Secretary of the Maryland Department of Agriculture
- In office February 13, 2015 – January 18, 2023
- Governor: Larry Hogan
- Deputy: Steve Connelly
- Preceded by: Earl F. Hance
- Succeeded by: Kevin Atticks

Member of the Baltimore County Council from District 6
- In office December 6, 1994 – December 6, 2010
- Succeeded by: Cathy Bevins

Member of the Maryland House of Delegates from the 8th district
- In office 1983–1994
- Preceded by: Louis L. DePazzo, Daniel J. Minnick, Jr., Robert R. Staab
- Succeeded by: Kathy Klausmeier

Personal details
- Born: January 3, 1957 (age 69) Baltimore, Maryland, U.S.
- Party: Democratic
- Children: 4
- Education: Towson University (BS)
- Occupation: Farmer

= Joseph Bartenfelder =

American politician (born 1957)

Joseph Bartenfelder (born January 3, 1957) is an American politician and farmer from Maryland.
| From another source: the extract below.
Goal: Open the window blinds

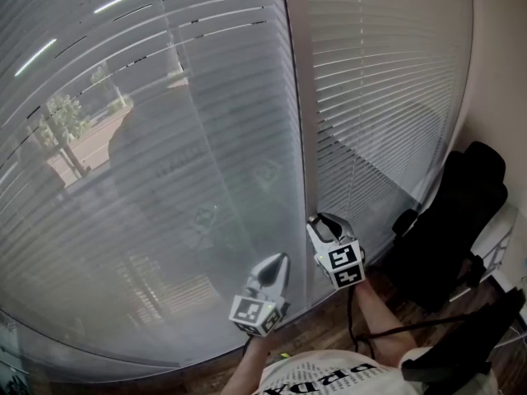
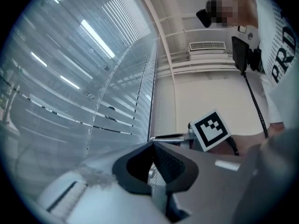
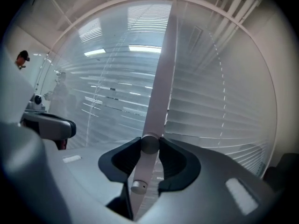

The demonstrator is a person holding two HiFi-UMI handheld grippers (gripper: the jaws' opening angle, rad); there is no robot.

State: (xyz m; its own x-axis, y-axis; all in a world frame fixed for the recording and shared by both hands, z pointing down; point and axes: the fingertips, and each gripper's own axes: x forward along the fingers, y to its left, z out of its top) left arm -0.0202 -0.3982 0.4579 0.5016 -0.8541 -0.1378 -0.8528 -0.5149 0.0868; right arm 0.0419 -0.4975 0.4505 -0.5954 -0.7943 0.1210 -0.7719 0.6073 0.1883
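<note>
Two slatted blinds cover the window. The left blind (image 1: pixel 148 138) lets trees and a road show through its slats; the right blind (image 1: pixel 387 81) looks white and closed. A pale upright frame post (image 1: pixel 295 97) stands between them. My right gripper (image 1: pixel 319 219) is level against this post, and its pads are shut on a round grey knob (image 3: pixel 149 143) on the post (image 3: pixel 161 78). My left gripper (image 1: pixel 276 266) hangs lower left, just short of the glass, with its jaws together (image 2: pixel 152 146) and nothing held.
A black office chair (image 1: pixel 457 220) stands close at the right by the wall. A dark cable (image 1: pixel 395 332) runs along my right forearm. Wooden floor (image 1: pixel 329 336) shows below the window. The right gripper's marker cube (image 2: pixel 210 129) shows in the left gripper view.
</note>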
He was appointed Secretary of Agriculture for Maryland by then-Governor-elect Larry Hogan in 2014.

== Education ==
Bartenfelder graduated from St. Joseph School and Calvert Hall College High School. He earned a degree in business administration from Towson University.

== Career ==
In 1978, Bartenfelder ran for the Maryland House of Delegates for the first time. In 1982, he won his first state delegate seat and represented District 8 in the house until 1994.

In 1994, Bartenfelder began working on the Baltimore County Council. In 1996, he became chairman of the Baltimore County Council. He also served as chair of the Spending and Affordability Committee for four years while on the County Council.

In 2010, he ran in the primary to be Baltimore County Executive, which he lost to Kevin Kamenetz.

Bartenfelder was appointed Maryland Secretary of Agriculture by then-Governor-elect Larry Hogan in 2014.

== Personal life ==
Bartenfelder is married and has four children. On Thanksgiving, November 24, 2022, police charged him with hunting wetland or upland game birds “with the aid of bait or on or over any baited area,” which carries a minimum $500 fine and a maximum of $1500 for a first offense. Lauren Moses, public information officer for Natural Resources Police, could not say whether this was Bartenfelder’s first charge.